Improper Gaussian random vectors arise in several signal and image processing applications. However, to date, they have received little attention within the physics community in relation to quantum optics and entanglement. Impropriety, a measure of the degree to which a random vector is improper, may be interpreted as a correlation between the real and imaginary parts of \(\varvec{b}\). A popular measure of the degree of impropriety is the following:

$$\begin{aligned} {\mathcal {I}} = \frac{|\det \varvec{\mathsf {C}}|^2}{(\det \varvec{\mathsf {\Gamma }})^2} \; . \end{aligned}$$
(6)

This definition is equivalent to others that have been proposed for characterizing improper random vectors [23]. It can be shown that \(0 \le {\mathcal {I}} \le 1\) and, for proper random vectors, \({\mathcal {I}} = 0\). A random vector for which \({\mathcal {I}} = 1\) is considered maximally improper [24]. If \(\varvec{\mathsf {C}}\) is singular but nonzero, then \(\varvec{b}\) is improper but has zero impropriety. Note that the definition of impropriety may be applied to any complex random vector, whether it is Gaussian or not, provided the second moments are well defined.

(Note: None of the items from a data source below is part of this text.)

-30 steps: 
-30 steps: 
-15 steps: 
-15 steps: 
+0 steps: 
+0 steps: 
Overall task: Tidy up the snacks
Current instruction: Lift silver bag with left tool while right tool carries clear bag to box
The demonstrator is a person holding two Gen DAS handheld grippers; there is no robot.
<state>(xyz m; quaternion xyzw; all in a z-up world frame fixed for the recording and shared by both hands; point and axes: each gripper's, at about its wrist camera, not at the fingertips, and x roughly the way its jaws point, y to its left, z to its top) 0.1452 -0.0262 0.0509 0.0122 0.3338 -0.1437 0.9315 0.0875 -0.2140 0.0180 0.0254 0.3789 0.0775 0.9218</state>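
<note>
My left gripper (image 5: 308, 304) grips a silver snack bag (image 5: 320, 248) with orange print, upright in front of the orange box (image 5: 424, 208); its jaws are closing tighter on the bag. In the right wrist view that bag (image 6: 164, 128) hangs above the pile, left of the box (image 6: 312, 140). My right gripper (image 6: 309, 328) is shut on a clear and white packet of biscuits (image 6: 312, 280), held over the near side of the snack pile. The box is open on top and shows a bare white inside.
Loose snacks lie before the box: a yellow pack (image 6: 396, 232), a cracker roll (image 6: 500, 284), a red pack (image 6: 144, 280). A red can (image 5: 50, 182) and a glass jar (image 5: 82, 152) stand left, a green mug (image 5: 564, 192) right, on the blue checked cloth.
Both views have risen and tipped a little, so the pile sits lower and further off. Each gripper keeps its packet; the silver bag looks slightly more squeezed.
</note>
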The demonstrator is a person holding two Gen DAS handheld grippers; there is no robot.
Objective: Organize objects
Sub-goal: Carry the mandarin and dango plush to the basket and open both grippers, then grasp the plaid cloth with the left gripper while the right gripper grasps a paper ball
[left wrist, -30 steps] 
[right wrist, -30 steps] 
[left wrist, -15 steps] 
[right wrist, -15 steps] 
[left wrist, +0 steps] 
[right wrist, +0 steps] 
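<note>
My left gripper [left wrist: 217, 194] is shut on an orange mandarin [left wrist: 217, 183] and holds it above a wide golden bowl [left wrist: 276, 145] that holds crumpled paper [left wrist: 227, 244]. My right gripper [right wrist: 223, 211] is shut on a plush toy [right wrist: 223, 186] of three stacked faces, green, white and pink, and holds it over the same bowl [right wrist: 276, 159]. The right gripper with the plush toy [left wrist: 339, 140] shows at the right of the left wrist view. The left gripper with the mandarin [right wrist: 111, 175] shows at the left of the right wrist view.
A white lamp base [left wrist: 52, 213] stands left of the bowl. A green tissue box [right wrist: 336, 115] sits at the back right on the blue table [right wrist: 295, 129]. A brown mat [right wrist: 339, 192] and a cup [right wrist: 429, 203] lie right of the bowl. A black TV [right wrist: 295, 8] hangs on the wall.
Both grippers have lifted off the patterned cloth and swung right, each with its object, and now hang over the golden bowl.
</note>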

As a statistical relationship between the real and imaginary parts of \(\varvec{b}\) (or, equivalently, \(\varvec{b}\) and \(\varvec{b}^*\)), we might expect impropriety to be fundamentally related to the commutation relations between the quadratures of \(\hat{\varvec{b}}\) (or, equivalently, \(\hat{\varvec{b}}\) and \(\hat{\varvec{b}}^\dagger \)). In quantum mechanics, this relationship is captured in such familiar quantities as the Mandel \(Q_M\) parameter, which compares the mean and variance of the (normally ordered) number operator, and the squeezing parameter \(S_\theta \), which measures the imbalance between the quadratures of a squeezed state [25,26,27]. For, say, a single squeezed vacuum mode, these nonclassicality parameters take on anomalous values precisely when the squeezing parameter r is nonzero. This, as we now show, can be tied directly to impropriety.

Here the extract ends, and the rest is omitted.